Consistently hangs after 6-7 minutes since yesterday

ifeelrobbed commented 2 years ago

Describe the bug Consistently hangs after 6-7 minutes since yesterday (10/15). Hopping on the command line the process is shown as killed. This happens both starting with webui.sh and launch.py.

To Reproduce Steps to reproduce the behavior: 6 - 7 minutes of activity in the web UI. The UI hangs and eventually the process is killed.

Expected behavior Not hang?

Screenshots Screenshot_20221016_083554

Desktop (please complete the following information):

OS: Pop OS 22.04
Browser: Firefox
Commit revision: fc220a51cf5bb5bfca83322c16e907a18ec59f6b

ifeelrobbed commented 2 years ago

Memory leak maybe?

From /var/log/syslog:

Oct 16 12:28:53 pop-os kernel: [69600.171513] oom-kill:constraint=CONSTRAINT_NONE,nodemask=(null),cpuset=/,mems_allowed=0,global_oom,task_memcg=/user.slice/user-1000.slice/session-36.scope,task=python3.10,pid=48807,uid=1000 Oct 16 12:28:53 pop-os kernel: [69600.171634] Out of memory: Killed process 48807 (python3.10) total-vm:32734412kB, anon-rss:13482224kB, file-rss:65752kB, shmem-rss:14340kB, UID:1000 pgtables:37700kB oom_score_adj:0 Oct 16 12:28:55 pop-os systemd[1]: session-36.scope: A process of this unit has been killed by the OOM killer.

ifeelrobbed commented 2 years ago

Watching memory climb as I run it.

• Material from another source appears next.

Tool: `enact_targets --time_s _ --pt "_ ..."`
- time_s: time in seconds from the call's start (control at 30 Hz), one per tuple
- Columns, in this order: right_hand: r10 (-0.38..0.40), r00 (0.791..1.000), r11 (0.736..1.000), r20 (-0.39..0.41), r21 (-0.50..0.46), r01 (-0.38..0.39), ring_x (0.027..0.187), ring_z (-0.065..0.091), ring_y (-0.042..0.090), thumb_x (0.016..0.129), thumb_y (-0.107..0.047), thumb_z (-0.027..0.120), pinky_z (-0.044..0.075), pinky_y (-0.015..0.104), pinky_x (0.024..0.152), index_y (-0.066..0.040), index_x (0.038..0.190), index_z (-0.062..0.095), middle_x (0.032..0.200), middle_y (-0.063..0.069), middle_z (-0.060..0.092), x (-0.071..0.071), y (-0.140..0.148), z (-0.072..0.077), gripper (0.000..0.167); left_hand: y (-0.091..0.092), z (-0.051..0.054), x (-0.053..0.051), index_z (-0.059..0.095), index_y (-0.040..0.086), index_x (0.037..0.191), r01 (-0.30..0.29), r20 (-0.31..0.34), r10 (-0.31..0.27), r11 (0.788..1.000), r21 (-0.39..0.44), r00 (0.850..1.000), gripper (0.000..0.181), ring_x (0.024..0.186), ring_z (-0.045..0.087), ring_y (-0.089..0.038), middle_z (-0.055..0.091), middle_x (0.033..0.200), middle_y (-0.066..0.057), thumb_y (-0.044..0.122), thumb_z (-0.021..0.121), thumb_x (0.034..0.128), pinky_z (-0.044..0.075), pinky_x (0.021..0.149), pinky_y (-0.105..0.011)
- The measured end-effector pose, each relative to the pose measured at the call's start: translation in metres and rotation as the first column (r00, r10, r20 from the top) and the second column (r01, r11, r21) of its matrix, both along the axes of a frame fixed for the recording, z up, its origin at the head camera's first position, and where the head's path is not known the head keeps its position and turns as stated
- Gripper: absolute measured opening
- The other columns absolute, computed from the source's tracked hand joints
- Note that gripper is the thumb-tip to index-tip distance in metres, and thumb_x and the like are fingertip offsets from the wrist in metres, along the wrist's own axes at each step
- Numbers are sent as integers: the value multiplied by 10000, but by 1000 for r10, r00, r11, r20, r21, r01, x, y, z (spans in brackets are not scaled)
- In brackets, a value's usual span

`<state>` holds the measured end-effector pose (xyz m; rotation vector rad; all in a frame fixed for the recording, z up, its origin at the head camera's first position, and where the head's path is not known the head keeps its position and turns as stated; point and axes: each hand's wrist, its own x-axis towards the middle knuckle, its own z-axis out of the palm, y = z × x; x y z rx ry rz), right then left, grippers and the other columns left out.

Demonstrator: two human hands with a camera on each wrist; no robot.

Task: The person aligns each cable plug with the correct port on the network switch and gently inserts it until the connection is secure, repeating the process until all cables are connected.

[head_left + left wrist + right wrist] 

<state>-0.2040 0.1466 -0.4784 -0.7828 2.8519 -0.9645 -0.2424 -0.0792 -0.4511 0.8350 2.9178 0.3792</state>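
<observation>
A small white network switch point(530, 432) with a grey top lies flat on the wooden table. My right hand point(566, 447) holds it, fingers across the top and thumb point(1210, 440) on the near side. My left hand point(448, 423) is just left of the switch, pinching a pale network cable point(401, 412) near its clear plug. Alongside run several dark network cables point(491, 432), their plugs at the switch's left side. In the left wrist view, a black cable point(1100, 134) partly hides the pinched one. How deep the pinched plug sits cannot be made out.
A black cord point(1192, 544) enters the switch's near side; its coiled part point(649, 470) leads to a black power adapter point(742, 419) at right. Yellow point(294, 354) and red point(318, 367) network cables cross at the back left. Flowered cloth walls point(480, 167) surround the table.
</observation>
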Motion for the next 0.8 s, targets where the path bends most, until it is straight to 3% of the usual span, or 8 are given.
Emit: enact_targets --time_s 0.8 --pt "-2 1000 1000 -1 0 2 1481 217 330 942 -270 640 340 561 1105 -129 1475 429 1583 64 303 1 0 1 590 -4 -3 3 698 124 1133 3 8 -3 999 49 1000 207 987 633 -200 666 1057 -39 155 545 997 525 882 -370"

Form restart to crash, with a little of the middle not in the screenshots.

Screenshot_20221016-125730_JuiceSSH Screenshot_20221016-125744_JuiceSSH

jnpatrick99 commented 2 years ago

I had the same problem after update (https://github.com/AUTOMATIC1111/stable-diffusion-webui/issues/2782). Restarted the computer and it seems to work fine. Try to restart!

(I have 32GB of memory and I don't think memory is a problem, never hit the limit).

Chilluminati91 commented 2 years ago

Same issue here since about 2 days. Running native on Ubuntu. Sometimes the whole PC freezes completely and I have to hard reset. Sometimes it freezes for up to 40sec and at times when I keep the console as active window I get the same error output as yours and can restart the webui. 32GB Ram, i5-12600k, RX 6650 XT.

Edit: It has either been fixed or is related to "Radeon Profile" on Linux. No freezes since my last restart without radeon profile active. Edit2: Spoke one second before disaster. PC crashed again after the run after the first edit. Not Radeon Profile related and not fixed yet.

ifeelrobbed commented 2 years ago

Unfortunately rebooting didn't seem to change anything.

jnpatrick99 commented 2 years ago

Unfortunately rebooting didn't seem to change anything.

Did you update Gradio and other stuff? Seems recent updates require new versions of libraries. pip install pip-upgrader and then pip-upgrade, it will update python dependancies from new requirements.txt)

ifeelrobbed commented 2 years ago

Unfortunately rebooting didn't seem to change anything.

Did you update Gradio and other stuff? Seems recent updates require new versions of libraries. pip install pip-upgrader and then pip-upgrade, it will update python dependancies from new requirements.txt)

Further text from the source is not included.